Catalina’s heels landed with a squelch, she made a face of disgust before replying “Well. You’re doing it in a place that smells like boiled corpses and dead batteries.”

Ziccarra finally stopped, shoulders rising and falling with heat. She turned, blade angled low. “You didn’t come here to flirt.”

“No,” Catalina said, reaching into her coat. “I came to tell you they doubled the bounty.”

Ziccarra didn’t flinch she expected it. Catalina stepped forward, handing her a holo-shard. Ziccarra’s own face blinked into existence in red and black. A four-million credit mark. Alive or dead.

Ziccarra raised an eyebrow. “Four million. Alive or dead?”
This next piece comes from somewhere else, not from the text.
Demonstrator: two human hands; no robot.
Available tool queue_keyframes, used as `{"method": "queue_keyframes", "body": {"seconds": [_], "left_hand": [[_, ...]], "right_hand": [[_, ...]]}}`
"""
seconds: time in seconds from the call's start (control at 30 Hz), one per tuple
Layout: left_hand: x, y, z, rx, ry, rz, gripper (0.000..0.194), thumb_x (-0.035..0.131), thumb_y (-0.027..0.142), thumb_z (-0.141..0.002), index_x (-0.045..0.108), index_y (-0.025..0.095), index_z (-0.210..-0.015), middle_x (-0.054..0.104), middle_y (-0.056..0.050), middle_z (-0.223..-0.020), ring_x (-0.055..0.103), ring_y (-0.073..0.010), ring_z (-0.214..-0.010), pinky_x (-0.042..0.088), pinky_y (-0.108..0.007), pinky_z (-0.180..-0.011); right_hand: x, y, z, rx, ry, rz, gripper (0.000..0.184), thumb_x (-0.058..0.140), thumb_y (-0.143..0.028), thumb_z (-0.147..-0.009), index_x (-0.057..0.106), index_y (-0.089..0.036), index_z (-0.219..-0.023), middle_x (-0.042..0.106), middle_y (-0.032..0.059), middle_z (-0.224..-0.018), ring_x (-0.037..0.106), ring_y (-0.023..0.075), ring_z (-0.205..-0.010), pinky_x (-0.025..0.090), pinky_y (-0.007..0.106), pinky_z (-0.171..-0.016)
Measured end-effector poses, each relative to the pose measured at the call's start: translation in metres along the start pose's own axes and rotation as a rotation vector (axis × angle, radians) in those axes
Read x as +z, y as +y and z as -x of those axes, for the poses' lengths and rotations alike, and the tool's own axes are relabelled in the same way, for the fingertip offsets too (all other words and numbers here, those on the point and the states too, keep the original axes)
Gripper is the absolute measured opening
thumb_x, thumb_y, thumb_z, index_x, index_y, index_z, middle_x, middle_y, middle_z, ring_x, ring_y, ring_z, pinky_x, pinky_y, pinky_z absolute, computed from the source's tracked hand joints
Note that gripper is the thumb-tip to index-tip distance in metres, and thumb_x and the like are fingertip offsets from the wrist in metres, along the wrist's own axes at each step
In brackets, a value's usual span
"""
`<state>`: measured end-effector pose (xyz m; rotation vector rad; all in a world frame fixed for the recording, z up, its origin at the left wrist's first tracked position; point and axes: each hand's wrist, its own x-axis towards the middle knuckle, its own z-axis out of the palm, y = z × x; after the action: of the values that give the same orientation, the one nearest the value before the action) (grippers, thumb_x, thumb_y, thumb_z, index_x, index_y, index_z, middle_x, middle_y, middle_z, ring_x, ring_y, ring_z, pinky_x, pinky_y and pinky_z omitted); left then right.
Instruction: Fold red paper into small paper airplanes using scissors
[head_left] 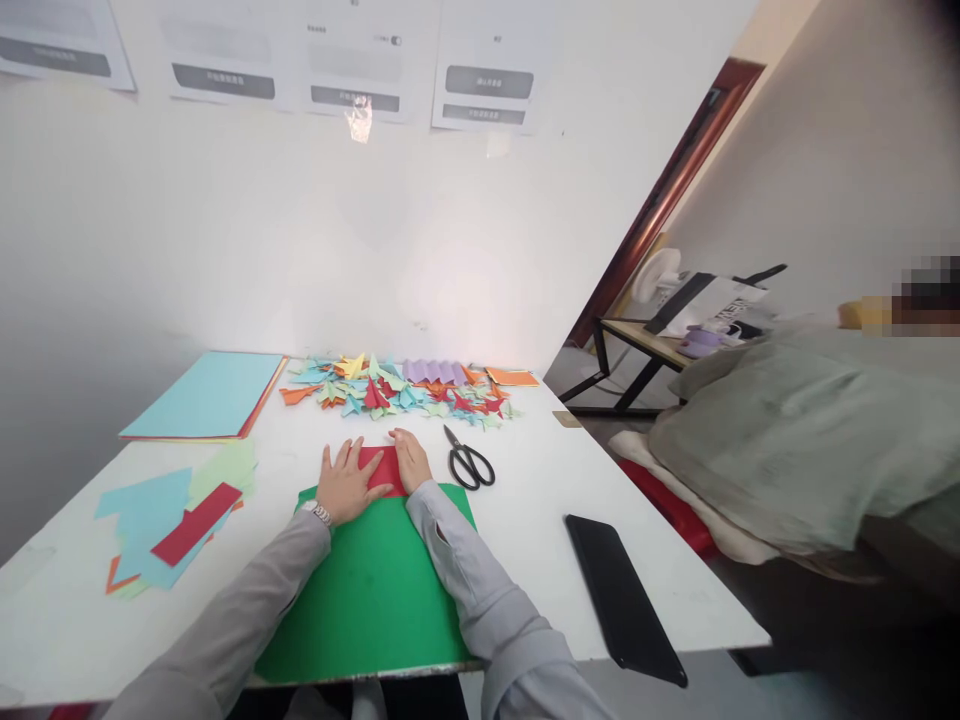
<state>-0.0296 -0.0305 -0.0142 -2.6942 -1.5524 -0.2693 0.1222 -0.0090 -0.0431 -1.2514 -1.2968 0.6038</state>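
A piece of red paper [381, 470] lies at the far edge of a green sheet [367, 590] in front of me. My left hand [346, 484] rests flat on the left side of the red paper with its fingers spread. Along the right edge of the same paper lies my right hand [409, 461], its fingers stretched out and touching the paper; part of that edge is hidden under it. Black-handled scissors [469, 465] lie just right of my right hand, points facing away from me.
Folded paper shapes [390, 390] are heaped along the wall. Stacked coloured sheets [206, 395] and paper scraps [161, 520] lie on the left. A black flat object [624, 598] sits at the table's right edge. Another person [780, 440] is beyond it.
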Motion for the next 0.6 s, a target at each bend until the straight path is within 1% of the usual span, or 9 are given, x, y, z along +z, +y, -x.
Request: {"method": "queue_keyframes", "body": {"seconds": [0.1,0.2,0.27,0.33,0.37,0.43,0.5,0.53,0.6], "left_hand": [[-0.002,-0.011,0.007,-0.005,-0.018,-0.018,0.061,0.031,0.063,-0.084,0.043,0.031,-0.134,0.031,-0.015,-0.147,0.025,-0.037,-0.135,0.007,-0.064,-0.104],[-0.007,-0.028,0.017,0.001,-0.043,-0.028,0.061,0.032,0.063,-0.084,0.041,0.033,-0.136,0.028,-0.015,-0.148,0.023,-0.0383,-0.135,0.008,-0.065,-0.102],[-0.01,-0.038,0.024,-0.016,-0.046,-0.025,0.06,0.036,0.063,-0.083,0.041,0.033,-0.135,0.028,-0.015,-0.148,0.023,-0.039,-0.135,0.009,-0.066,-0.102],[-0.012,-0.04,0.027,-0.033,-0.023,-0.001,0.063,0.043,0.061,-0.081,0.043,0.03,-0.135,0.027,-0.017,-0.148,0.022,-0.0394,-0.135,0.007,-0.066,-0.102],[-0.012,-0.038,0.027,-0.035,0.003,0.028,0.064,0.046,0.059,-0.08,0.043,0.026,-0.135,0.026,-0.018,-0.148,0.021,-0.0389,-0.136,0.006,-0.065,-0.103],[-0.012,-0.024,0.021,-0.046,0.057,0.151,0.068,0.047,0.054,-0.081,0.041,0.017,-0.137,0.021,-0.02,-0.149,0.017,-0.0349,-0.138,0.007,-0.059,-0.108],[-0.009,-0.001,0.008,-0.1,0.065,0.392,0.071,0.042,0.054,-0.083,0.035,0.011,-0.139,0.02,-0.019,-0.15,0.014,-0.0309,-0.139,0.014,-0.051,-0.11],[-0.006,0.012,-0.001,-0.141,0.067,0.54,0.07,0.039,0.054,-0.085,0.032,0.011,-0.14,0.02,-0.019,-0.15,0.015,-0.0286,-0.14,0.018,-0.048,-0.111],[0.002,0.039,-0.02,-0.24,0.137,0.792,0.066,0.032,0.054,-0.087,0.028,0.014,-0.141,0.022,-0.016,-0.15,0.017,-0.0254,-0.14,0.022,-0.044,-0.111]], "right_hand": [[0.0,0.0,0.0,0.006,0.011,-0.017,0.057,0.032,-0.064,-0.084,0.068,-0.021,-0.093,0.065,0.0102,-0.108,0.055,0.0225,-0.109,0.037,0.039,-0.101],[-0.001,0.001,-0.001,0.02,0.022,-0.041,0.056,0.031,-0.062,-0.084,0.068,-0.02,-0.094,0.066,0.0098,-0.106,0.056,0.0219,-0.106,0.038,0.038,-0.099],[-0.001,0.001,-0.001,0.029,0.026,-0.058,0.055,0.032,-0.062,-0.084,0.068,-0.02,-0.093,0.066,0.0092,-0.105,0.057,0.0216,-0.105,0.039,0.037,-0.098],[0.0,0.001,-0.001,0.037,0.027,-0.078,0.054,0.034,-0.062,-0.084,0.068,-0.021,-0.091,0.066,0.0085,-0.104,0.056,0.0216,-0.105,0.038,0.037,-0.099],[0.001,0.002,-0.001,0.04,0.027,-0.09,0.054,0.035,-0.063,-0.083,0.068,-0.021,-0.091,0.066,0.0082,-0.104,0.056,0.0216,-0.105,0.038,0.037,-0.099],[0.003,0.003,-0.001,0.049,0.024,-0.119,0.056,0.034,-0.065,-0.082,0.068,-0.021,-0.091,0.066,0.0082,-0.104,0.056,0.0217,-0.105,0.038,0.038,-0.098],[0.005,0.005,-0.001,0.065,0.025,-0.154,0.06,0.03,-0.066,-0.083,0.067,-0.02,-0.094,0.066,0.009,-0.106,0.057,0.0217,-0.106,0.04,0.038,-0.097],[0.005,0.006,-0.001,0.074,0.028,-0.171,0.061,0.028,-0.066,-0.084,0.067,-0.02,-0.096,0.066,0.0096,-0.107,0.057,0.0217,-0.105,0.041,0.039,-0.096],[0.005,0.009,-0.001,0.092,0.039,-0.202,0.063,0.025,-0.065,-0.084,0.066,-0.019,-0.1,0.066,0.0105,-0.109,0.058,0.0216,-0.104,0.042,0.039,-0.094]]}}
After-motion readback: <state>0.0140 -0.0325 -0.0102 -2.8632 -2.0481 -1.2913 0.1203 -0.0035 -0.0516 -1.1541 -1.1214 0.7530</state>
“They’re scared now,” Catalina said. “The Family Tree’s not just trying to erase you anymore, they’re trying to make a statement.”

Ziccarra turned her face away, wiping sweat and rain from her brow with the edge of her palm. Her voice was flat. “Then the body count will rise accordingly.”

“That’s not what I want to hear.” Cat retort.

“It’s the truth.”

Catalina studied her, something uneasy settling behind her eyes. “They think you’re slipping. They think Alexis cracked something in you.”

Ziccarra sat on the edge of a ruined support beam, the steel groaning beneath her weight. Her blade rested beside her like a sleeping beast. “He did.”

Catalina blinked. “You admit that?”

“I didn’t kill him fast enough,” Ziccarra said. “That’s a crack.”

The rain intensified, drumming against the collapsed ceiling. Catalina crossed her arms, trying to hide the worry in her posture.

“They’re starting to circle you, Z. Old operatives. Ones with grudges and scars.”

“I’ll welcome them,” Ziccarra said softly, eyes distant. “I have scars too.”

Catalina’s mouth tightened. “This isn't glory. It's a death spiral.”

Ziccarra rose, slow and smooth. Her hair clung to her cheeks, dark as oil. “You didn’t come here just to deliver the bounty update. What do you need?”

Catalina hesitated. Then: “There’s a Crimson Tide cell operating out of the lower filtration stacks. Not Cartel-aligned, splintered. No loyalty. Just muscle and inventory. They’ve been jacking shipments, pushing Scorn, scaring off locals.”

Ziccarra tilted her head. “You want them gone.”

“I want them erased,” Catalina said. “They’re loud. They’re stupid. And they’re three streets from a transit tunnel that leads under my Black Bazaar. If they find it...”

“They won’t,” Ziccarra said.

“I don’t need survivors. I need a message.”

Ziccarra stepped closer, standing inches from her. “You’ll have both.”

For a moment, the noise of the rain softened as the space between them settled into something unspoken. Not warmth. Not exactly. Just trust, brutal and mutual.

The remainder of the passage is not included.